■ Aim of the exercise ■
For this task, copy all of the data below exactly and skip the pictures.

------------------------

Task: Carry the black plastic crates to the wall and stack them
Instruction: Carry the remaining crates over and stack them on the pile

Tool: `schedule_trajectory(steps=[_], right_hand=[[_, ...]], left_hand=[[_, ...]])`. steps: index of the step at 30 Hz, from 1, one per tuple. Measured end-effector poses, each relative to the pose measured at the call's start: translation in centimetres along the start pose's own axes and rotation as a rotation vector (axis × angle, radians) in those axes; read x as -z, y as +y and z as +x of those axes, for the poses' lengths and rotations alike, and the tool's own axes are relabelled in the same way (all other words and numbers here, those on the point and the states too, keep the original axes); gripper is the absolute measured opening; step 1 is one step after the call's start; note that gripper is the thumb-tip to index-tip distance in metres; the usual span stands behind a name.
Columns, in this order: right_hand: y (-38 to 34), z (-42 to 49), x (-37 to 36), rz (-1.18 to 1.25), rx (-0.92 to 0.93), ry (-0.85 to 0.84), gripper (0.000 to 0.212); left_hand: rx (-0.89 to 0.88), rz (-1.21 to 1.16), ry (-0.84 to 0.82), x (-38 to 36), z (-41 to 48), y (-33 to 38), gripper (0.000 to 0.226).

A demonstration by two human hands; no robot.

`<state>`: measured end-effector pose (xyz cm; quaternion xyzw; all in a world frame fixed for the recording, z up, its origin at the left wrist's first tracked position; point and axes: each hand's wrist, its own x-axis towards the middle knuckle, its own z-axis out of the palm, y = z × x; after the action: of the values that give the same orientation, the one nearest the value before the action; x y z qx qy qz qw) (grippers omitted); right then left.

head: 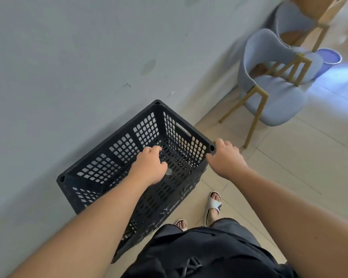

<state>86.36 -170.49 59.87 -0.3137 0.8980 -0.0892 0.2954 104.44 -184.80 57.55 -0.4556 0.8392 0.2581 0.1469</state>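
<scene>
Close against the grey wall [68,57], black plastic crate [125,145], upright, long side along it. Over its open inside, left hand [149,167], fingers loosely curled, gripping nothing. Beside its near right corner, right hand [227,159], fingers relaxed, slightly spread.

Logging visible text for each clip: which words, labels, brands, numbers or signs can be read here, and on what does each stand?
None can be read in this frame.
Pale raised marks on the near side of the black crate: too blurred to read.
A cross-shaped pattern on the buckle at the person's waist: cannot tell whether it is lettering.
The wall: only scuffs and stains, no sign.
</scene>
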Motion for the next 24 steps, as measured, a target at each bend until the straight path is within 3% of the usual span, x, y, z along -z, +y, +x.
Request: schedule_trajectory(steps=[5,13,24], right_hand=[[4.6,-4.0,1.5,0.011,-0.106,0.066,0.054],[16.4,-9.5,5.1,0.089,-0.358,0.145,0.065],[37.0,-20.5,8.2,0.252,-0.647,0.252,0.068]], left_hand=[[-0.170,0.106,-0.055,-0.5,0.1,5.0,0.061],[-0.468,0.241,-0.090,-3.1,-2.1,18.6,0.059],[-0.754,0.402,-0.168,-14.1,-11.0,40.7,0.058]])
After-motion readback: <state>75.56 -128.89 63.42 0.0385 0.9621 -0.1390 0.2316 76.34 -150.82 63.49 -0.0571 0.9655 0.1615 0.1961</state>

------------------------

■ The completed task ■
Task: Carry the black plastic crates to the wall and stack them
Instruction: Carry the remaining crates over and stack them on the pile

Tool: `schedule_trajectory(steps=[_], right_hand=[[_, ...]], left_hand=[[_, ...]])`. steps: index of the step at 30 Hz, from 1, one per tuple. Measured end-effector poses, each relative to the pose measured at the call's start: translation in centimetres along the start pose's own axes and rotation as a rotation vector (axis × angle, radians) in those axes; read x as -z, y as +y and z as +x of those axes, for the poses' lengths and rotations alike, and the tool's own axes are relabelled in the same way (all other words and numbers here, those on the point and the states too, keep the original axes); gripper is the absolute measured opening; step 1 is one step after the call's start; note that gripper is the thumb-tip to index-tip distance in metres; the usual span stands behind a name.
Columns, in this order: right_hand: y (-38 to 34), z (-42 to 49), x (-37 to 36), rz (-1.18 to 1.25), rx (-0.92 to 0.93), ry (-0.85 to 0.84), gripper (0.000 to 0.212); left_hand: rx (-0.89 to 0.88), rz (-1.21 to 1.16), ry (-0.84 to 0.82), x (-38 to 36), z (-41 to 48), y (-33 to 38), gripper (0.000 to 0.226).

A demonstration by two human hands; no robot.

`<state>`: measured end-effector pose (xyz cm; quaternion xyzw; all in a world frame fixed for the recording, z up, its origin at the left wrist's first tracked position; point and axes: each hand's wrist, its own x-axis towards the middle knuckle, its own z-axis out of the palm, y = z × x; after the action: of the values that give the same orientation, the one nearest the value before the action; x y z qx qy qz qw) (grippers omitted); right then left.

head: 

<state>86.36 -170.49 59.87 -0.3137 0.8980 -0.0892 0.2954 104.44 -184.80 57.55 -0.4556 0.8392 0.2581 0.1469</state>
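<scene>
Close against the grey wall [68,57], black plastic crate [125,145], upright, long side along it. Over its open inside, left hand [149,167], fingers loosely curled, gripping nothing. Beside its near right corner, right hand [227,159], fingers relaxed, slightly spread.

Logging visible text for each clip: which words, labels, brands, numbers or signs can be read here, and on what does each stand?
None can be read in this frame.
Pale raised marks on the near side of the black crate: too blurred to read.
A cross-shaped pattern on the buckle at the person's waist: cannot tell whether it is lettering.
The wall: only scuffs and stains, no sign.
</scene>
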Motion for the next 24 steps, as measured, a target at each bend until the straight path is within 3% of the usual span, x, y, z along -z, +y, +x.
Request: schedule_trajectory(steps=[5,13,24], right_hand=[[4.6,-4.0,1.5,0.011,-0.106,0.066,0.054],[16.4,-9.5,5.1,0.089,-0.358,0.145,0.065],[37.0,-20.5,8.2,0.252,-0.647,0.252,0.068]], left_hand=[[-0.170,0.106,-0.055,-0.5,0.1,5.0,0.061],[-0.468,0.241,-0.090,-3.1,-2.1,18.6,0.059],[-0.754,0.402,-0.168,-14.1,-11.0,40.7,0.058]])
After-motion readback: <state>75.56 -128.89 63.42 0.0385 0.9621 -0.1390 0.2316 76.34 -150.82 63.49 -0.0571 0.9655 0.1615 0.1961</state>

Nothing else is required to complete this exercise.